(Task objective)
In the data below, how many lines contain the string "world"? Reply with the number only.

(Extracted data entries)
=== Section Start ===
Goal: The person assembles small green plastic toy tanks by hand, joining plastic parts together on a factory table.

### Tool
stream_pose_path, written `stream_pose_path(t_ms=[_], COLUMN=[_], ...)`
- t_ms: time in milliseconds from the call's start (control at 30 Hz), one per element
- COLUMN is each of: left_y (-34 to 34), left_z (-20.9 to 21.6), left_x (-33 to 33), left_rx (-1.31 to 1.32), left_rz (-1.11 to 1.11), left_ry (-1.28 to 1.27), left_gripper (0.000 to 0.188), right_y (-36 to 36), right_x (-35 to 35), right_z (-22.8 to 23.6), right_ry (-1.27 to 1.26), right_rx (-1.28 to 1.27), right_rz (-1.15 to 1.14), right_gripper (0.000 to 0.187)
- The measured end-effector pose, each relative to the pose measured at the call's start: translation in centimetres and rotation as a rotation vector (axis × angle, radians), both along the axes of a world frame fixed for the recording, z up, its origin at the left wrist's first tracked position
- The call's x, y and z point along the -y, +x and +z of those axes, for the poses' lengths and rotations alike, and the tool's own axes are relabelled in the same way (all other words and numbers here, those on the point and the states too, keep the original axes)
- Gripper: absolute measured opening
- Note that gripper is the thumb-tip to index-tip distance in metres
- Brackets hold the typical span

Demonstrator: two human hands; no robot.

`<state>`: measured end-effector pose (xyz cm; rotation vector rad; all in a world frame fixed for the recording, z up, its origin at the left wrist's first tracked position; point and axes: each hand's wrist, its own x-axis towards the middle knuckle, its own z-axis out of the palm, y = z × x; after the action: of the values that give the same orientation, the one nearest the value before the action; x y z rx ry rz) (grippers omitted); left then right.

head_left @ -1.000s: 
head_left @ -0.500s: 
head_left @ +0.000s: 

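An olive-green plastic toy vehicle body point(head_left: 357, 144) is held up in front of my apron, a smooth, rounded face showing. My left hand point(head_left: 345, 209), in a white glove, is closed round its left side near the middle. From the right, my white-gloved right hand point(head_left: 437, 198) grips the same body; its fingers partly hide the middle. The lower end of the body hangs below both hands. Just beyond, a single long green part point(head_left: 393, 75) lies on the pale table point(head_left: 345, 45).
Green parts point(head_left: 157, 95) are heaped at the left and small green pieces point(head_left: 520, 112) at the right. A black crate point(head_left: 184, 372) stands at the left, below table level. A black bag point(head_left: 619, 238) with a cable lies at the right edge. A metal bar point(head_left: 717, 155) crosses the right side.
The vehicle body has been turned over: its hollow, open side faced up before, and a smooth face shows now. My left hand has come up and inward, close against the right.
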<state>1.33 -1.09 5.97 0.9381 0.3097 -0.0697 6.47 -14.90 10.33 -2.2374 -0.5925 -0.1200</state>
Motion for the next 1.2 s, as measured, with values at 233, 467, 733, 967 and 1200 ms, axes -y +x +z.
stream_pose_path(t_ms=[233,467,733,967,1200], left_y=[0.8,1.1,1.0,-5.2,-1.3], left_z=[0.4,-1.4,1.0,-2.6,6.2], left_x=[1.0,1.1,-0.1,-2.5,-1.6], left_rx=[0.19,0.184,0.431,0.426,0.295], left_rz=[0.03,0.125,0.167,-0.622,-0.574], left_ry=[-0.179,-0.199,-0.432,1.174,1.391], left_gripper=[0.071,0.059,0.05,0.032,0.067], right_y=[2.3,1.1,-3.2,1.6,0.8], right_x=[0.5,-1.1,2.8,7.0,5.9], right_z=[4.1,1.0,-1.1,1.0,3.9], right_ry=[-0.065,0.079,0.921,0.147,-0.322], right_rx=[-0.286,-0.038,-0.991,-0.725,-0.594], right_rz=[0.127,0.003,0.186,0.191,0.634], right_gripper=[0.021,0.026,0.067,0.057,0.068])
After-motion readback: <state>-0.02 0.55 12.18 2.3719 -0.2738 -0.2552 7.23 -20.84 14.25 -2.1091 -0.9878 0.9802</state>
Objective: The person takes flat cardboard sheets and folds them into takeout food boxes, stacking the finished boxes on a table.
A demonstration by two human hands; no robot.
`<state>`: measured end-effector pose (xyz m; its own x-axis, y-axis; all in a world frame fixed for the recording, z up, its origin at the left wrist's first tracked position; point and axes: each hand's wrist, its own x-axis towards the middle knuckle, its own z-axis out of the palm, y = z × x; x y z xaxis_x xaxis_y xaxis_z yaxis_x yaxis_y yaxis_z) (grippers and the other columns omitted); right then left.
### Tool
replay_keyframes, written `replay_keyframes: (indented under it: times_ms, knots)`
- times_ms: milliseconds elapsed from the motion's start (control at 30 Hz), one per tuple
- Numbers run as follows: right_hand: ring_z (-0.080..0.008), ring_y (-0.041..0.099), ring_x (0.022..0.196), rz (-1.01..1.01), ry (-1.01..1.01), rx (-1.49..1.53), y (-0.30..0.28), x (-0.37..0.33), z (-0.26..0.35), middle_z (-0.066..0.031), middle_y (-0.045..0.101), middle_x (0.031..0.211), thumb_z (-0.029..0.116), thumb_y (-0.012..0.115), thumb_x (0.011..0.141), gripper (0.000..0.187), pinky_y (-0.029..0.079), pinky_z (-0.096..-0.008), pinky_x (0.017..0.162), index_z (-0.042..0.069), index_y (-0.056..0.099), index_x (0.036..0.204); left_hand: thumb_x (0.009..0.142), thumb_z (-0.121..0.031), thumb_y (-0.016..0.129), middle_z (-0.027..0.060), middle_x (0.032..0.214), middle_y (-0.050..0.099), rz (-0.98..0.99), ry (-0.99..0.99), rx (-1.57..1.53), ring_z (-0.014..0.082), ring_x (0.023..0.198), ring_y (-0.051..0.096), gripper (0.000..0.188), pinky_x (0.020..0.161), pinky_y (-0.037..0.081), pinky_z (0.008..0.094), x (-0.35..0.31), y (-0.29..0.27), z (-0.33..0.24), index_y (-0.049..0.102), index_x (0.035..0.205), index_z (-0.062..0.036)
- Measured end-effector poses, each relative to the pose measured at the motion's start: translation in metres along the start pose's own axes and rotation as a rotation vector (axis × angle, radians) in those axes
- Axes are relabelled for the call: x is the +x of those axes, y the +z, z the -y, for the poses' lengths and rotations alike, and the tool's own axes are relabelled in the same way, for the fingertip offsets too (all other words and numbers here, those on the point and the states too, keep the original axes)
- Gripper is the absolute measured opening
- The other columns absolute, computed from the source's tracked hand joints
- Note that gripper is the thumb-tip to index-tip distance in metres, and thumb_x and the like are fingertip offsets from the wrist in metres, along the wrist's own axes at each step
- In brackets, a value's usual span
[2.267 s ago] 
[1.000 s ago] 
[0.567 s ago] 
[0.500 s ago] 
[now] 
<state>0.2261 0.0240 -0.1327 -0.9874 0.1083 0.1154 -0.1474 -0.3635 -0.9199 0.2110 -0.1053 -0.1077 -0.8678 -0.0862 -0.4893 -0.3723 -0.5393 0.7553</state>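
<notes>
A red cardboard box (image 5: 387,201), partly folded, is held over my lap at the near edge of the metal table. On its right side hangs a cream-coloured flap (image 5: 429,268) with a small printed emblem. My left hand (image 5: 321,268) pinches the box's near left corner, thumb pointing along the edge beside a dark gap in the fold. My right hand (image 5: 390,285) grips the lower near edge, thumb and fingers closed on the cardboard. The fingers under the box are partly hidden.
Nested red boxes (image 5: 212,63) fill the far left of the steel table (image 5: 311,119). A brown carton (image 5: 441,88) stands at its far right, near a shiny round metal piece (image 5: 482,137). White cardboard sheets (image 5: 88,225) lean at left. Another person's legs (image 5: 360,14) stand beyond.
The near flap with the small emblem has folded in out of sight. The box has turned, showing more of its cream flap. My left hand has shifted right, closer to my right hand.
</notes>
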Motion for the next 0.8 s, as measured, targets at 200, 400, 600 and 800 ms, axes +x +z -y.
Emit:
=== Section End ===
(Response for this exercise)
3